The Inner Circle by T. Coraghessan Boyle

Excerpted from an article in Magill’s Survey of American Literature, Revised Edition

First published: 2004

Type of work: Novel

The Work

In the late 1940’s and early 1950’s, the Kinsey Report, compiled by Dr. Alfred Kinsey, documented the results of a scientific study of male and female sexuality. The novel explores Kinsey’s influence on American sexual and social mores through the voice of John Milk, Kinsey’s assistant and first disciple, who assists Kinsey both in the office and in bed and with both Kinsey’s wife and his own in group sex.

The fictionalization of Kinsey’s story provides a lens through which the book examines the sexual revolution in sharp, provocative detail, especially as Kinsey’s research grows increasingly voyeuristic and exhibitionistic. As Milk becomes part of the “inner circle” of researchers, he and his wife are drawn into experiments that become increasingly uninhibited and increasingly problematic for his marriage. The shyness regarding sexuality that permeates the era in which the book is set makes the research both alluring and alarming to Milk, whose sensibility reflects that of the readers of the Kinsey Report and chronicles the transformation of public attitudes and private behavior.

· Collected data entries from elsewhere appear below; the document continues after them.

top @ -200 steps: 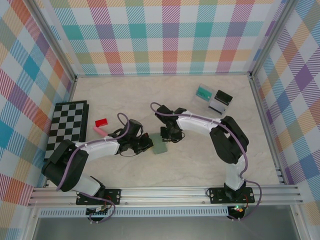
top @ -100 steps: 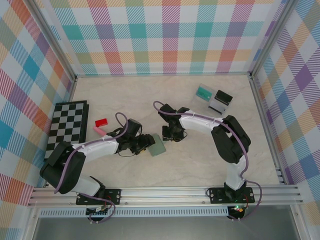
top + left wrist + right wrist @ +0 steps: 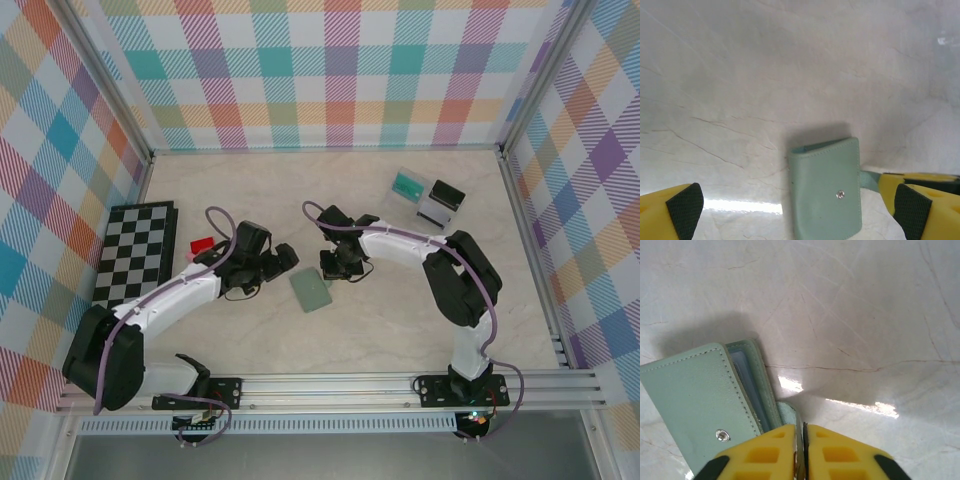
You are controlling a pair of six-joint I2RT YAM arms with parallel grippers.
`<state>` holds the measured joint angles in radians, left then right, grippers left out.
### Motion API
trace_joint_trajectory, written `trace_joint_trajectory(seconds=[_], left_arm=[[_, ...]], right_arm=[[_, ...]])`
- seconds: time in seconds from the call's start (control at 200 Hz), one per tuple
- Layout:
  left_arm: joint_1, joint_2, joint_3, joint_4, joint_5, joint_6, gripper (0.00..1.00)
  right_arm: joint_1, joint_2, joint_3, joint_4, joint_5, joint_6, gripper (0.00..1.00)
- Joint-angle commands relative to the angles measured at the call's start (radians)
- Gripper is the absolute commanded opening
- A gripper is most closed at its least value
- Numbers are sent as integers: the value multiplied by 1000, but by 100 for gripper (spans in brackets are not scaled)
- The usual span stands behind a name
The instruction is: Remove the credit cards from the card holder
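The grey-teal card holder [image 3: 311,290] lies folded on the marble table, snap stud up. My left gripper [image 3: 283,262] hovers just left of it, open; in the left wrist view the card holder [image 3: 826,187] sits between the wide-apart fingertips [image 3: 682,210], touching neither. My right gripper [image 3: 335,268] is at the holder's far edge, shut on its tab strap [image 3: 789,415]. The right wrist view has the card holder [image 3: 695,395] left of the right gripper [image 3: 803,437]. The credit cards are hidden; a blue-grey strip shows between the panels.
A black-and-white chequered board [image 3: 135,255] lies at the left, a small red flat piece [image 3: 202,244] beside it under the left arm. A clear plastic tray [image 3: 428,195] stands at the back right. Metal rails and chequered walls enclose the table.
My left gripper opened, let go of the card holder and drew back up and left. The holder settled flat. My right gripper closed on the tab strap.
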<state>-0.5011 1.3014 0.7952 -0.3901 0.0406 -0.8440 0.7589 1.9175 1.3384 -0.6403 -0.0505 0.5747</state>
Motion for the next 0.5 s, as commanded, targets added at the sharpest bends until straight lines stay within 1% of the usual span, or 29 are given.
trace_joint_trajectory(seconds=[0.0, 0.135, 0.265, 0.33, 0.41, 0.495], left_arm=[[41, -19, 30, -56, -42, 2, 100], [66, -24, 26, -47, -47, 14, 100], [90, -39, 10, -23, -38, 14, 100], [99, -44, 8, -22, -32, 21, 100], [108, -45, 5, -25, -29, 22, 100], [108, -42, -12, 1, 0, 10, 100]], right_arm=[[-4, -73, 29, -57, 42, -43, 6], [-3, -131, 56, -84, 46, -61, 5], [-1, -163, 91, -91, 10, -58, 5], [4, -168, 106, -83, -5, -52, 4], [22, -172, 121, -69, 4, -49, 4], [40, -152, 148, -68, 9, -43, 4]])
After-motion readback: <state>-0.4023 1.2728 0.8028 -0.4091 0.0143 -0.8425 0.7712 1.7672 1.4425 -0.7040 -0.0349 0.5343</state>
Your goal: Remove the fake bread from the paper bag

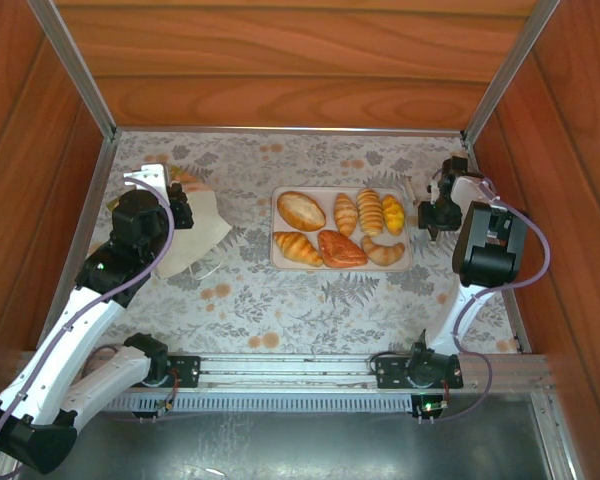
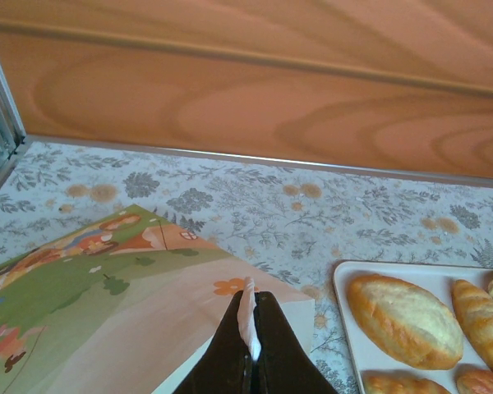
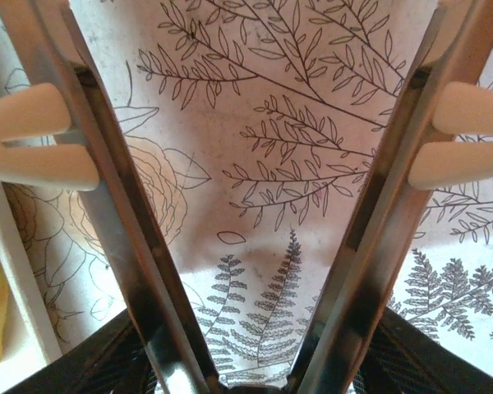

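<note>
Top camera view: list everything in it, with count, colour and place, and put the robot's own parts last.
bread pieces: seven, golden-brown with one small yellow, all on the tray
tray: one, pale pinkish-beige, centre-right of the table
paper bag: one, cream with a printed picture, lying flat at the left
tablecloth: one, pale with grey leaves and orange flowers, covering the table
wooden walls: three, reddish-brown, at the back and both sides
metal rail: one, silver, along the near edge
arms: two, white and black, one each side
left claw: one, black, shut on a thin white strip at the bag's edge
right claw: one, black, open, just right of the tray
</note>
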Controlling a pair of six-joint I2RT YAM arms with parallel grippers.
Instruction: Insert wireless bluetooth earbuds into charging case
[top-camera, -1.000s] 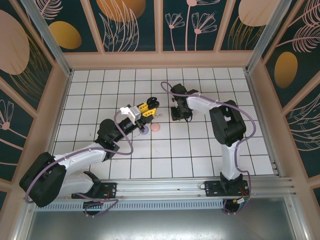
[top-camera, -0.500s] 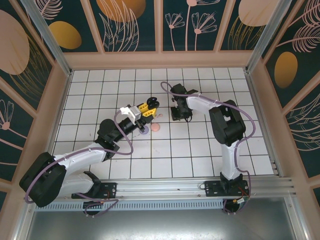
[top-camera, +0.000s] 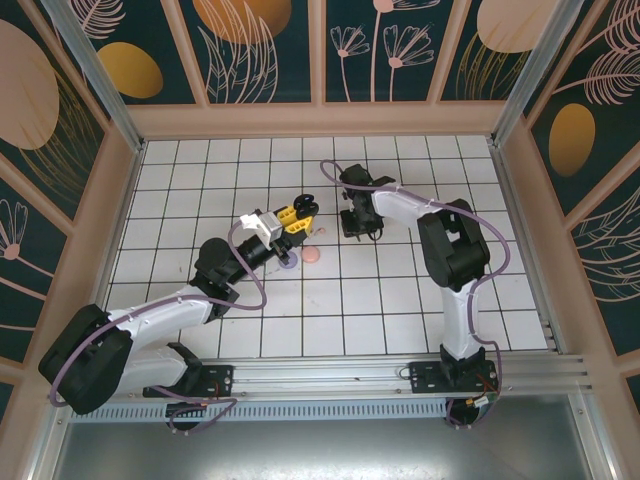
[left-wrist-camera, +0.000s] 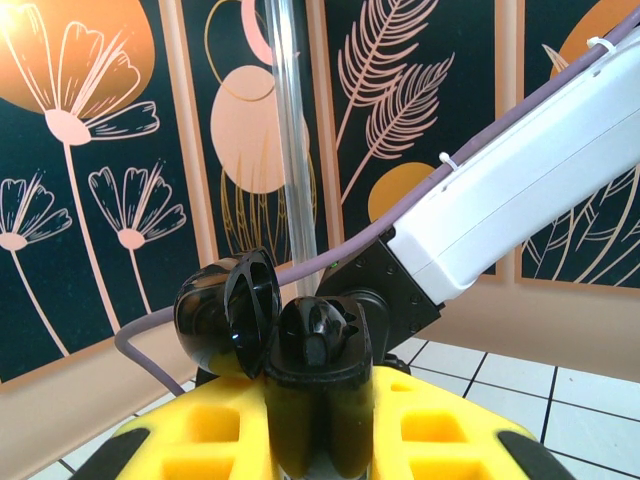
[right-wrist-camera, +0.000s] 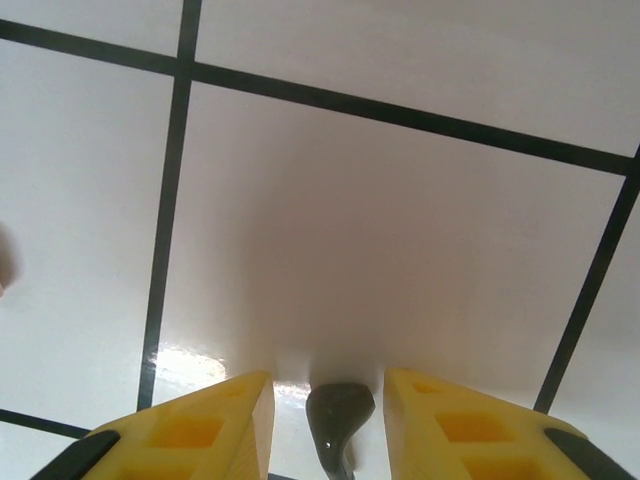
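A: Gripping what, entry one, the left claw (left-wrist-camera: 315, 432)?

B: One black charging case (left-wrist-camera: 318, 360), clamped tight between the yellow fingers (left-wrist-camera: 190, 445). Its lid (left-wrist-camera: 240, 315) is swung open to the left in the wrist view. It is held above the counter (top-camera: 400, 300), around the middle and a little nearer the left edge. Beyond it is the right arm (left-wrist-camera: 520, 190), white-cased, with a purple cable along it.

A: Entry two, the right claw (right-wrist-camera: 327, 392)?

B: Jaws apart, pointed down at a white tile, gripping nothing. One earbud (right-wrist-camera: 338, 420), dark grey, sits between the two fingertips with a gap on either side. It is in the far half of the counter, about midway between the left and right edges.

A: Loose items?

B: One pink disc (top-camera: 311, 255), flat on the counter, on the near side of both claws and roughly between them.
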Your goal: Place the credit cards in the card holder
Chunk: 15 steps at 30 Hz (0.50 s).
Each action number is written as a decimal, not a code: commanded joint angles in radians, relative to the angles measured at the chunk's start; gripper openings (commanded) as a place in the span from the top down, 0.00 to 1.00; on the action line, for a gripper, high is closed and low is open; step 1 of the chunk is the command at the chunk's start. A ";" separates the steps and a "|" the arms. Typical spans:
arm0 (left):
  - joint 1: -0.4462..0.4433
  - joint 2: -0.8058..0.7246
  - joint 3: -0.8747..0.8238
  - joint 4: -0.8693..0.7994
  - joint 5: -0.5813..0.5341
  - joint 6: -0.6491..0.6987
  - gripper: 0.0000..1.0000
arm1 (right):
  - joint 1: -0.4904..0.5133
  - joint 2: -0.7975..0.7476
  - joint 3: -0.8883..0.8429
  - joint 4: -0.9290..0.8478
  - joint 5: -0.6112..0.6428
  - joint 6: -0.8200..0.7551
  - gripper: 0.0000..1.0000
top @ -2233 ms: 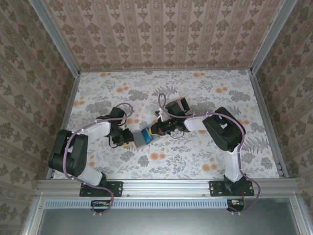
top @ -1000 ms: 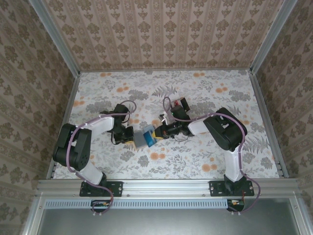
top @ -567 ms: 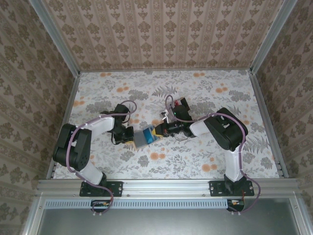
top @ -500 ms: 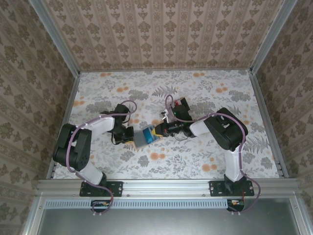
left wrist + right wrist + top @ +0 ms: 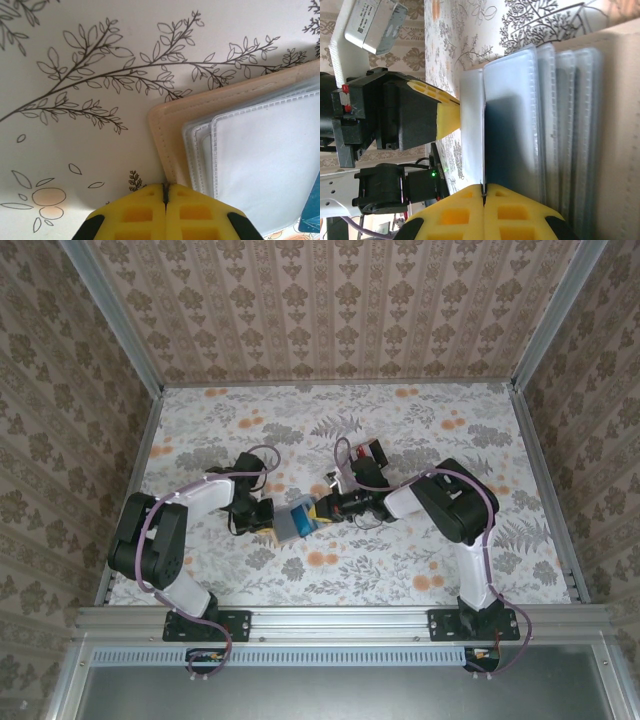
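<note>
Now, left end effector [image 5: 165, 187] tight on card holder [image 5: 172, 111]; right end effector [image 5: 483, 188] closed

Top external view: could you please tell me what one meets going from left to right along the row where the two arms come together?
Left arm → card holder, between the two arms' shut jaws → right arm.

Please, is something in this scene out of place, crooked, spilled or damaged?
Nothing is spilled or damaged. One thing looks unusual: the tan leather-like folding card holder is open between the arms, its clear plastic sleeves fanned apart. The left gripper pinches its tan edge with shut jaws; the right gripper pinches one sleeve.
</note>
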 commanded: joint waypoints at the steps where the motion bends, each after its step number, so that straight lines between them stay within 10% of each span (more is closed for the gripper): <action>1: -0.022 0.127 -0.072 0.161 -0.123 0.010 1.00 | 0.008 0.030 0.011 0.063 -0.032 0.029 1.00; 15: -0.024 0.134 -0.059 0.152 -0.121 0.014 1.00 | 0.006 0.041 0.110 -0.168 -0.036 -0.138 1.00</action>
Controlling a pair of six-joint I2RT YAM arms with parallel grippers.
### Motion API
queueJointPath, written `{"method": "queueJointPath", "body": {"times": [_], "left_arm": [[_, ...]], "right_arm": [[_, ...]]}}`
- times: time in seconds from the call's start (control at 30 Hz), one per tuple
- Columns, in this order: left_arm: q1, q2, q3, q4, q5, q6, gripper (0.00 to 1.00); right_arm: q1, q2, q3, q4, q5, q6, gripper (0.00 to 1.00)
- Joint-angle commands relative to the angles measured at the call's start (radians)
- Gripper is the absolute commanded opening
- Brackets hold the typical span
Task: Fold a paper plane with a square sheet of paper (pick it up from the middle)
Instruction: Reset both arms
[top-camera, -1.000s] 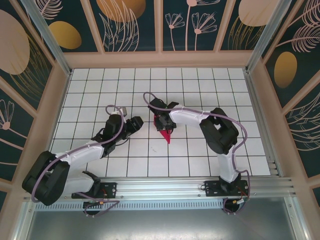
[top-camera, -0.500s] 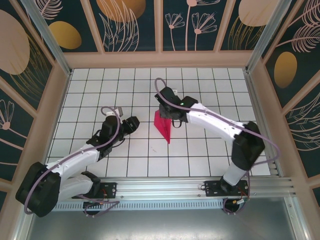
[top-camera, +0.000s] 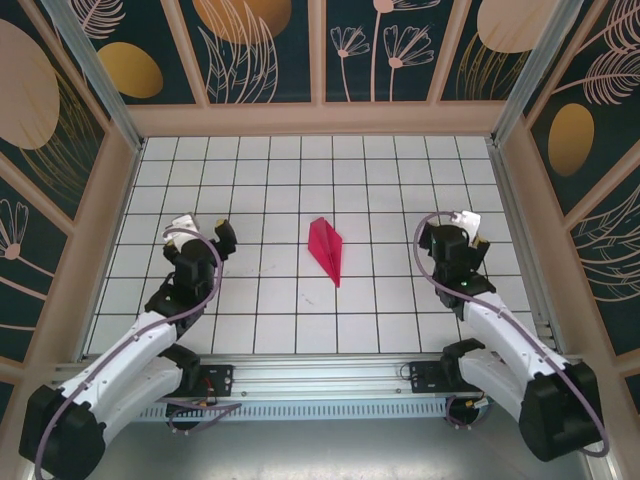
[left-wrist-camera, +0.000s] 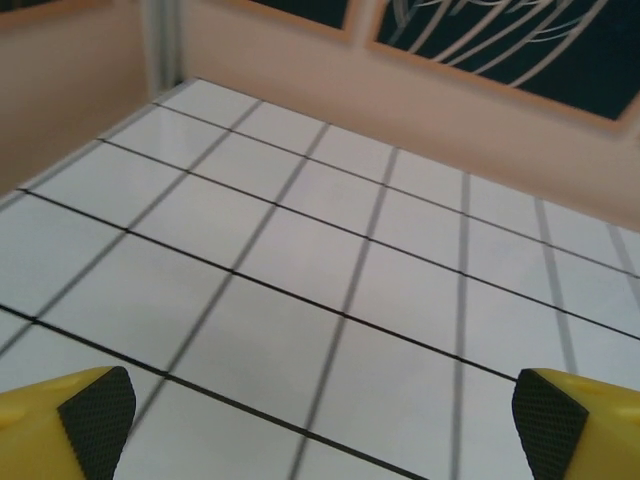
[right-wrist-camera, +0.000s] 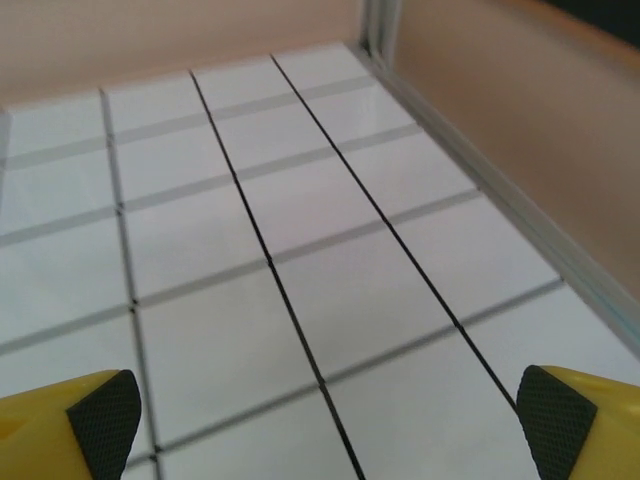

The book’s primary theme is sex, marriage, and jealousy and the difficulties of attempting to quantify or classify personal interactions. Boyle explores the division between human pride and human animal natures and whether the act of sex can be separated from its emotional and spiritual context. In Kinsey’s crusade to separate sex and morality, his attempt is doomed by his own uncompromising idealism. The novel also serves as a case study of what it means to become another person’s apostle as it explores the impact of Kinsey’s methods on Milk and his marriage.

Review Sources

Booklist 100, nos. 19/20 (June 1-15, 2004): 1670.

Entertainment Weekly, September 10, 2004, p. 166.

Kirkus Reviews 72, no. 11 (June 1, 2004): 504.

Library Journal 129, no. 12 (July 15, 2004): 66.

The New York Times, September 13, 2004, p. E6.

The New York Times Book Review 154 (September 19, 2004): 8.

San Francisco Chronicle (September 12, 2004), p. M2.